Hello Friends here we come up with an extension of our previous blog, “Points to Remember while Selling Stocks Part 1”.

🙂

Points to Remember while Selling Stocks

Points to Remember while Selling Stocks

In previous Blog we had touched upon few points related to selling stock tips.

In this blog lets get to know more of valuable points in this regard.:)

Major points when to sell your stocks ( starting from 4th..three already being discussed in Blog 1)

4. Stock is Over Valued:

During bull market, high quality stocks appreciate value.

But more importantly, with so much hype around the stock, they are often set up for a fall.

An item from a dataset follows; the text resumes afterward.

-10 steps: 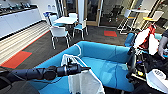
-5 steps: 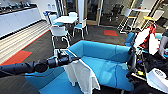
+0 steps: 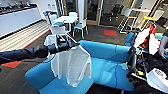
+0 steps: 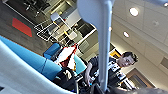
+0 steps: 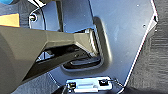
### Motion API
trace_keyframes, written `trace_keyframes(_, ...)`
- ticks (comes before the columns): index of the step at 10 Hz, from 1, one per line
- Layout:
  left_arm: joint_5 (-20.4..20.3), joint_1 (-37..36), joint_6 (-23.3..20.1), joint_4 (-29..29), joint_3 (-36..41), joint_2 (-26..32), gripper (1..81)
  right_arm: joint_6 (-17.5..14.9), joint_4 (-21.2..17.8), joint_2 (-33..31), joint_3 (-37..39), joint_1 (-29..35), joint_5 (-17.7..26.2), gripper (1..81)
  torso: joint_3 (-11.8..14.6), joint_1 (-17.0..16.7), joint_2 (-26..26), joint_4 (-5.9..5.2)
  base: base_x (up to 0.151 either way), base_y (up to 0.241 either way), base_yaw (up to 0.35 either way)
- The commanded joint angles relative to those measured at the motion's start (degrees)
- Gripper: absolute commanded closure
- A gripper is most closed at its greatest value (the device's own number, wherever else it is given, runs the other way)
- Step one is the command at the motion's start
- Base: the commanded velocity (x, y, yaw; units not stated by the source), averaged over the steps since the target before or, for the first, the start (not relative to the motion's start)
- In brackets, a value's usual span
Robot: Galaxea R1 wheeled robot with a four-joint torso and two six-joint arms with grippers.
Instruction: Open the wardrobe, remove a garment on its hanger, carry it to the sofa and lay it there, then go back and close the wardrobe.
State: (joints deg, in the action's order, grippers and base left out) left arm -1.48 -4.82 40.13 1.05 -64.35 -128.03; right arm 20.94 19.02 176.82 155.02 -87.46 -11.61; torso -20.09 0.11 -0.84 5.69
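- A white table (image 3: 65, 19) stands in the upper middle of the head view, with white chairs (image 3: 81, 26) around it.
- A white counter (image 3: 15, 18) with cabinets runs along the upper left.
- A red floor patch (image 3: 110, 32) lies right of centre, another (image 3: 11, 64) at the left edge.
- A tall table with stools (image 3: 136, 15) sits upper right.
- A person (image 4: 113, 71) in a dark patterned shirt shows in the left wrist view.

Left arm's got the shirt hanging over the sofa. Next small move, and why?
Probably lower the left gripper a little. The garment hangs limp from it over the sofa, and its lower hem seems right at the seat, so a small descent should let the cloth start settling before any release.
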Motion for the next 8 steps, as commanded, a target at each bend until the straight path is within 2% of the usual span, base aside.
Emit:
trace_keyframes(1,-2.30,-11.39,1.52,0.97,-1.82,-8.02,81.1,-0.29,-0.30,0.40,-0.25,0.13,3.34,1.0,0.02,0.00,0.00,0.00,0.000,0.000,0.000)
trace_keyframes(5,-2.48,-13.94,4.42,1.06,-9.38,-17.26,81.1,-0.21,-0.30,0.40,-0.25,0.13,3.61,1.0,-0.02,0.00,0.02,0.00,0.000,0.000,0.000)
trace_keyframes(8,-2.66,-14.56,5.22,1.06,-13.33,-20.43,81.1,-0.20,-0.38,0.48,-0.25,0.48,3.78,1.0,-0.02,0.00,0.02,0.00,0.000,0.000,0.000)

Therefore, investor may use the strategy of selling them first and buy at lower price.

🙂

5. Need Some Cash-

Certain unexpected circumstances may affect the time when to sell stock.

It is not wrong to sell stock to solve your financial emergency, especially the underperforming one.

However, it is advisable to have some emergency cash funds.

After all, basic investing rules is to start investing if you have enough money.

🙂

6. A Change in Monetary Policy-

The Central Bank, RBI changes monetary policy if it perceives that inflation is heating up.

By raising interest rates, it contracts the money supply and slows down the financial system.

It is generally seen that stocks normally react negatively against the action, and some time markets become more volatile.

If you are not happy with this type of risk then you should move a portion of your portfolio into stocks that will not be as affected with such changes.

🙂

7. A Company Suddenly Cuts Dividends or Lower Income Estimates-

This event should be investigated carefully before making any judgment to sell.

For good reason, the board of directors might want to retain more of their earnings for internal growth, rather than paying them out in dividends.

Sell a company’s stock if the performance is down.

Investors must never sell the stock of a fine company if its price goes either ways significantly – up or down.

Falling earnings margins and slowing earnings must be treated as a warning signal.

Lastly, I would like to say that always do your homework (Research) well while selling a company’s stock; you can use either the top-down approach or the bottom-up approach.

Markets are often full of rumors. You cannot make money in the market by acting on market rumors.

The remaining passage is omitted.